So, right now the need is to really develop this kind of targeted treatment and also have these kind of preventive kind of options, so we have to fully understand the disease mechanism. And currently in our lab we try to focus on the identified risk factors. And also to understand what kind of mechanistical relationships are between those risk factors and the TMJ, the joint mechanical functions. You know, by understanding those kind of fundamental relationships, we'll be able to develop targeted treatment strategies. So that's the kind of things, you know, we're doing. And the question here is how to identify those kind of risk factors. And also, how to understand these kind of risk factors, you know, go through what kind of pathways to impact joint function. And also, down the road, how can it impact the biology.

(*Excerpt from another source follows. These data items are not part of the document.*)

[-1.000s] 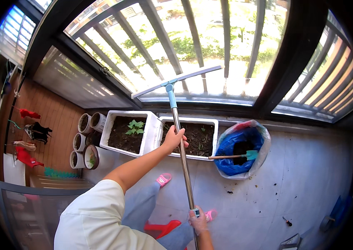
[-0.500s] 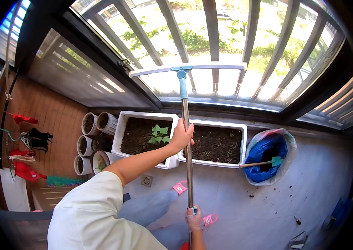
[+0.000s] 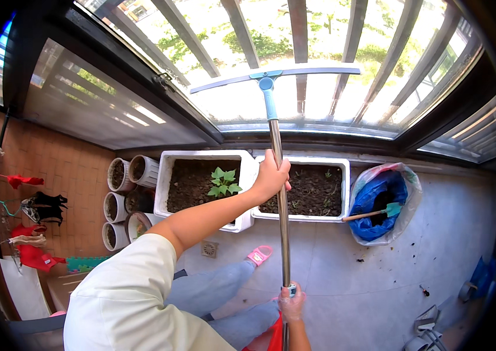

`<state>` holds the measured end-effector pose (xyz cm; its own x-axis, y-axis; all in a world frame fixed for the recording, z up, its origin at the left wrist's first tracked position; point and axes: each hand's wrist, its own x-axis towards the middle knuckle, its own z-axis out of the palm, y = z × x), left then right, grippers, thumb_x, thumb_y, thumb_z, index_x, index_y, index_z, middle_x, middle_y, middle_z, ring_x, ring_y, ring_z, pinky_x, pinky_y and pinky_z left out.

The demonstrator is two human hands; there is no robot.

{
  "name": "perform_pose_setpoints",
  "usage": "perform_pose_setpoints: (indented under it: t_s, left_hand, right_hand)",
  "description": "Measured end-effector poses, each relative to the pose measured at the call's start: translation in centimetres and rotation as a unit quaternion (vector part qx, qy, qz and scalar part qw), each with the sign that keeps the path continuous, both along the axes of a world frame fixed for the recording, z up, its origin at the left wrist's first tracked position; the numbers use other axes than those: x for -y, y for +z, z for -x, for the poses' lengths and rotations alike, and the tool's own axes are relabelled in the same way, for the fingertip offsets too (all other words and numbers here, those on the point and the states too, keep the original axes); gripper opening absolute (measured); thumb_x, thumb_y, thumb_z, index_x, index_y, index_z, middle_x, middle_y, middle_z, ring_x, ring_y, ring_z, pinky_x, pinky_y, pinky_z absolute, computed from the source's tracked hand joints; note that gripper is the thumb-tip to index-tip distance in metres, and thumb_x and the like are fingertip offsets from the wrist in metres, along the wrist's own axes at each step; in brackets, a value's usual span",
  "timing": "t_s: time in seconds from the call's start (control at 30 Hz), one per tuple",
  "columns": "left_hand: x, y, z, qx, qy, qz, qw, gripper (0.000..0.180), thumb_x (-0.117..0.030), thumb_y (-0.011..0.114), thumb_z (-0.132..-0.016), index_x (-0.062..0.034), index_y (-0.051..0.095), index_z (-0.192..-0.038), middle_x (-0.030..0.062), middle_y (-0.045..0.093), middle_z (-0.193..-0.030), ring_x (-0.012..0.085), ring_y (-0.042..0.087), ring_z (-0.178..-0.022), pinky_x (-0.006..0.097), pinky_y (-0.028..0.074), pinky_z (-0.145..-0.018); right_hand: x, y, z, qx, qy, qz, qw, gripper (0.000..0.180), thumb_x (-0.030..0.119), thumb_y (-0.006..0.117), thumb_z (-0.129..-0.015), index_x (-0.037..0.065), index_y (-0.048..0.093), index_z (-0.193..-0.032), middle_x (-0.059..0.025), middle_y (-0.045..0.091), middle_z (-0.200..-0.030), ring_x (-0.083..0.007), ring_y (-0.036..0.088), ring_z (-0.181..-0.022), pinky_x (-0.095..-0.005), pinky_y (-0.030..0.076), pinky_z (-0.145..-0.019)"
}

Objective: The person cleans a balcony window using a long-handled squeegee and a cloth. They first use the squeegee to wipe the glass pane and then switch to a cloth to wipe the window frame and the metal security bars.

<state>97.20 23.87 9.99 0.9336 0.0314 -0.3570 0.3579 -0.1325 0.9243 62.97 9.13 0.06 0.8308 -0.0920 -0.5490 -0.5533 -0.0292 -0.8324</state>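
I hold the long squeegee (image 3: 269,104) with two hands: my left hand (image 3: 272,174) is closed around the middle of its steel pole (image 3: 284,240), and my right hand (image 3: 292,303) is closed around it lower down, beside a pale blue collar. Some fingers of the left hand are hidden behind the pole, and the right hand is a little blurred. The blue head and its wide blade are in front of the bright window (image 3: 248,108); whether the blade touches the glass, I cannot tell. The bottom end of the pole is cut off by the lower edge. Under the window stand two white foam boxes. The left box (image 3: 201,154) contains dark soil and one leafy green plant (image 3: 224,182); my forearm covers part of its near side. The right box (image 3: 318,218) contains soil with small sprouts, and the pole crosses in front of it. Next to it, a whitish bag (image 3: 410,187) with a blue lining holds something dark, which I cannot make out well, and a small shovel (image 3: 393,209) lies across it, its wooden handle reaching over the rim. At left, white pots (image 3: 118,175) with soil are grouped closely; my sleeve partly hides the nearest ones. Grey objects (image 3: 426,327) at lower right are unclear.
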Motion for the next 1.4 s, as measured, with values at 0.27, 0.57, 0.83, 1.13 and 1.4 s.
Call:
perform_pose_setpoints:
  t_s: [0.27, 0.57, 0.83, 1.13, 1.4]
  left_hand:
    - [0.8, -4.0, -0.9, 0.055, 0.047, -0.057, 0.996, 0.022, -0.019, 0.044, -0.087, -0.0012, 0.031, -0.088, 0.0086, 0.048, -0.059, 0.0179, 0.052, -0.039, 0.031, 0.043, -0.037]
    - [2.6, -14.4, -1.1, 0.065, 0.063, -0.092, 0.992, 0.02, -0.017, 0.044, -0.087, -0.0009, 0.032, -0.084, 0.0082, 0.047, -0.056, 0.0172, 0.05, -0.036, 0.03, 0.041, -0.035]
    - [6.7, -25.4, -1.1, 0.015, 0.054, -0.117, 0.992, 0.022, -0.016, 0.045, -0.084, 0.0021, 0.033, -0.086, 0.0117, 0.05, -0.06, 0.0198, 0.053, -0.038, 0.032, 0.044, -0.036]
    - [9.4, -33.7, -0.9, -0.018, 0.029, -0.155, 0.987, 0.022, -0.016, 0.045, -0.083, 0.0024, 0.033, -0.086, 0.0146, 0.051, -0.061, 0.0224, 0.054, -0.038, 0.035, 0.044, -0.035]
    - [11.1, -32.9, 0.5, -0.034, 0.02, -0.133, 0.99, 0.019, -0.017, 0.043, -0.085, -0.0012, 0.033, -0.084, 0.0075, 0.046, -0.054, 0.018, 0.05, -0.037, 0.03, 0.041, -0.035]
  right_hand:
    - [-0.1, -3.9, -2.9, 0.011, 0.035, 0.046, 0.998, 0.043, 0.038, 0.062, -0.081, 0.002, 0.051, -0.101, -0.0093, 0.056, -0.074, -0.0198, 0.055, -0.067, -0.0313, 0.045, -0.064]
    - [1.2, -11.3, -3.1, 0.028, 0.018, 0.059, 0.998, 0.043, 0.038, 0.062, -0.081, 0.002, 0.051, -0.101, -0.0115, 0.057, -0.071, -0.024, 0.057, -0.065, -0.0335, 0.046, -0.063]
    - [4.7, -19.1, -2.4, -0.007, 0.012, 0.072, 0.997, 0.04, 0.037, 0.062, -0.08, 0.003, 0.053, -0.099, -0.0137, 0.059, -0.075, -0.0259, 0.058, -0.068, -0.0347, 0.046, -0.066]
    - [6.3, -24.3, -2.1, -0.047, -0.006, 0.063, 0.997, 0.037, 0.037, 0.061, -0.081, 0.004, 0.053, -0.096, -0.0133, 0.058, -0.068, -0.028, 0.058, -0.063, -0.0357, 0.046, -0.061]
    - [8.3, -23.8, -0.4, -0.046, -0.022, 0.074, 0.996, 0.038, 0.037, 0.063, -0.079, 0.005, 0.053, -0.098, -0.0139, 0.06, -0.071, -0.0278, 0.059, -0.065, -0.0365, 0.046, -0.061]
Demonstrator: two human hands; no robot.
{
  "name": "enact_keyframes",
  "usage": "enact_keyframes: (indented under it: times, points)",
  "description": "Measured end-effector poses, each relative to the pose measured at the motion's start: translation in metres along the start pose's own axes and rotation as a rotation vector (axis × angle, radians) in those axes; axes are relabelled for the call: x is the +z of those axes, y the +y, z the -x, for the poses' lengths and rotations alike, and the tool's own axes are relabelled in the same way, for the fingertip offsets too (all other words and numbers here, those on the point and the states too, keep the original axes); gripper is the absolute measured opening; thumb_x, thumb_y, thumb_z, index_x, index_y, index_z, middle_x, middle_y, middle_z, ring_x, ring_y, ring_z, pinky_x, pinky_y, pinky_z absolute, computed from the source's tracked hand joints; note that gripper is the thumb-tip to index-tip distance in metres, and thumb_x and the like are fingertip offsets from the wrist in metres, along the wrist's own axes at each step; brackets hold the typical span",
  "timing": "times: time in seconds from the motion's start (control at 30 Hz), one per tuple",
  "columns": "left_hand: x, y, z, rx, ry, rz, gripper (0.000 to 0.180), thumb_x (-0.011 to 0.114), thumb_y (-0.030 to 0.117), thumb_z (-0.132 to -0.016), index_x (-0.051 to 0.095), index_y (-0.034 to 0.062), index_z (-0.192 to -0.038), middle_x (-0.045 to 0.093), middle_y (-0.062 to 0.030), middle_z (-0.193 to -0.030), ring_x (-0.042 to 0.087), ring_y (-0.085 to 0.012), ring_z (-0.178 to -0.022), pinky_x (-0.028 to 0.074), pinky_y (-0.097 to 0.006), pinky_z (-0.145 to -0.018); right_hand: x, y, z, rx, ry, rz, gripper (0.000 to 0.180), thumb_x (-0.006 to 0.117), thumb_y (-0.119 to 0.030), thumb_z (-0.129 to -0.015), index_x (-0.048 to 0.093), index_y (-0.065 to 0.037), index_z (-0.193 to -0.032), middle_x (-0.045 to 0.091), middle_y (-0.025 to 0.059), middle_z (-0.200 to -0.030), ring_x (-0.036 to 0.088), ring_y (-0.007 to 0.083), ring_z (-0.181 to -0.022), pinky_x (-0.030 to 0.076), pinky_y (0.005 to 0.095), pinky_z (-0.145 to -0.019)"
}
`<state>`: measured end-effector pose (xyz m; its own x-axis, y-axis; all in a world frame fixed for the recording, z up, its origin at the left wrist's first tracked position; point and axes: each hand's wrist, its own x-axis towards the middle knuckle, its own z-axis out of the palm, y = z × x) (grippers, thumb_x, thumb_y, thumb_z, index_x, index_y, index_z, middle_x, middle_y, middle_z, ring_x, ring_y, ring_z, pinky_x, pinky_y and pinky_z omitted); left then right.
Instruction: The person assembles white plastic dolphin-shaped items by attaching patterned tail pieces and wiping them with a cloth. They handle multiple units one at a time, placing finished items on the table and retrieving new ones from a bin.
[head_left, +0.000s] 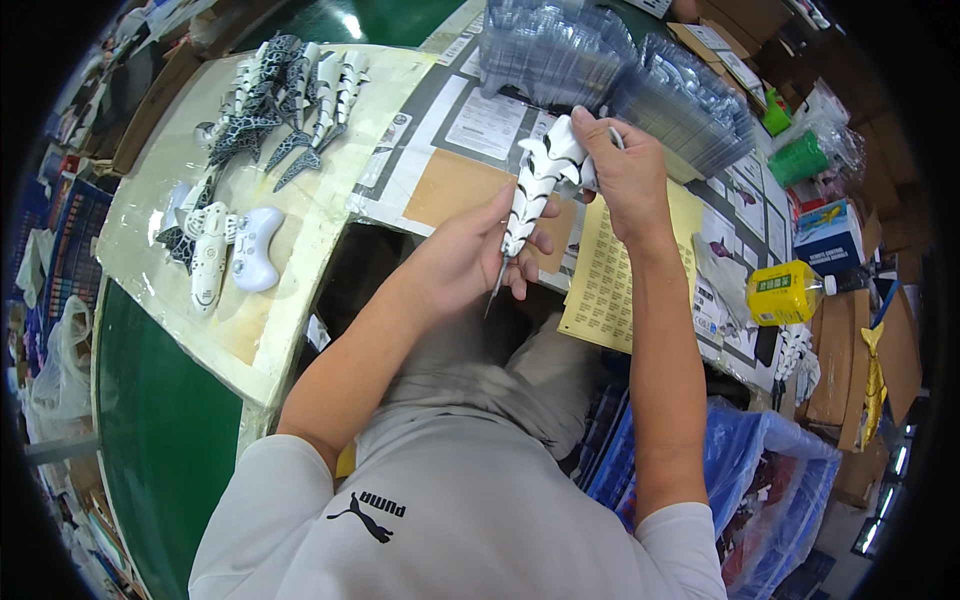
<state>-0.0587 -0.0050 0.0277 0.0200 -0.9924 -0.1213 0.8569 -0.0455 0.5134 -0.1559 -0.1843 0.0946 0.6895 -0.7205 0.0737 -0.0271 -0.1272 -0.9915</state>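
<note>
Between my two hands is a white jointed toy fish [541, 182] with black edges on its segments, its thin dark tail pointing down toward my lap. My right hand [627, 178] grips the thicker upper end, thumb on top. Around the narrow tail end curl the fingers of my left hand [462, 255]; its underside is hidden. A yellow sheet of printed labels [600, 285] lies on the table below my right hand. On the left board rest a white game-style remote control [257, 250] and a white toy body with small dark holes [208, 257].
Several black-and-white jointed toy fish [290, 100] are piled at the far left. Clear plastic trays [560, 55] stand stacked at the back. To the right are a bottle of yellow liquid [785, 293] and a golden toy fish [873, 385]. A blue plastic-lined crate [790, 470] sits low right.
</note>
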Motion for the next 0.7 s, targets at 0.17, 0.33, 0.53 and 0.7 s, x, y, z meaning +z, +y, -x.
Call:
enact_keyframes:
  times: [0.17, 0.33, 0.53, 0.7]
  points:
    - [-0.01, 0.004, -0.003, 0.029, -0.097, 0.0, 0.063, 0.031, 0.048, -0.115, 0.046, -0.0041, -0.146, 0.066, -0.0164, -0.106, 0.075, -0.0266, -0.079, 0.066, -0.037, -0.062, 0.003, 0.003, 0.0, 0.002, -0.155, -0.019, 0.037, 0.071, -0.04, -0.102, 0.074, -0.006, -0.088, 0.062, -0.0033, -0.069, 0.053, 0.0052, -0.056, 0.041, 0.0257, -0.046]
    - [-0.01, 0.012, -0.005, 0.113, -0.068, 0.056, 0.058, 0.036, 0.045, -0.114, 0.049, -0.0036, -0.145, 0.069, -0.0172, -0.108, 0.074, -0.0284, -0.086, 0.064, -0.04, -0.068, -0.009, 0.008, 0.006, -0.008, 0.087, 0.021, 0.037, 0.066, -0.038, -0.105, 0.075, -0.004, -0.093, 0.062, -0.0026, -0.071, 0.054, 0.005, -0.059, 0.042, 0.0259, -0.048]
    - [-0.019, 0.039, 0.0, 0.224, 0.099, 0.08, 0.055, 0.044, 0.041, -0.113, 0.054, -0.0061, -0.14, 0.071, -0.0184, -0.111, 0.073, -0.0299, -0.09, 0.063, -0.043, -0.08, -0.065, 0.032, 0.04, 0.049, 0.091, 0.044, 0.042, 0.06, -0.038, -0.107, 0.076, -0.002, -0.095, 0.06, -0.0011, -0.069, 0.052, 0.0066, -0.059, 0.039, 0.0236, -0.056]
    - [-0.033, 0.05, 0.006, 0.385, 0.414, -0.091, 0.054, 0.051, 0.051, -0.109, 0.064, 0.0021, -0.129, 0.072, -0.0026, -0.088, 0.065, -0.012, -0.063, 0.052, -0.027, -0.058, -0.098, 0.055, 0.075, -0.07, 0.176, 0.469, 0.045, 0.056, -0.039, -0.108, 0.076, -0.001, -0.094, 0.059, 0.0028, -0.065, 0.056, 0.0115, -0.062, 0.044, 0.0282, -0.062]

[00:15:49] Bouchie: Right. And I think that's a really great point. Shunchun, I want to turn to you for this one because I think you are a bioengineering student and you are looking at, particularly at the machine learning side of this and the biomechanics of it. And I think that's really important is when you're looking at risk factors, you're also looking at... you're looking at the biomechanical risk factors. What are the structures within the jaw joints that may put someone more at risk. Can you talk a little bit about why being a bioengineer in looking at this issue is helpful?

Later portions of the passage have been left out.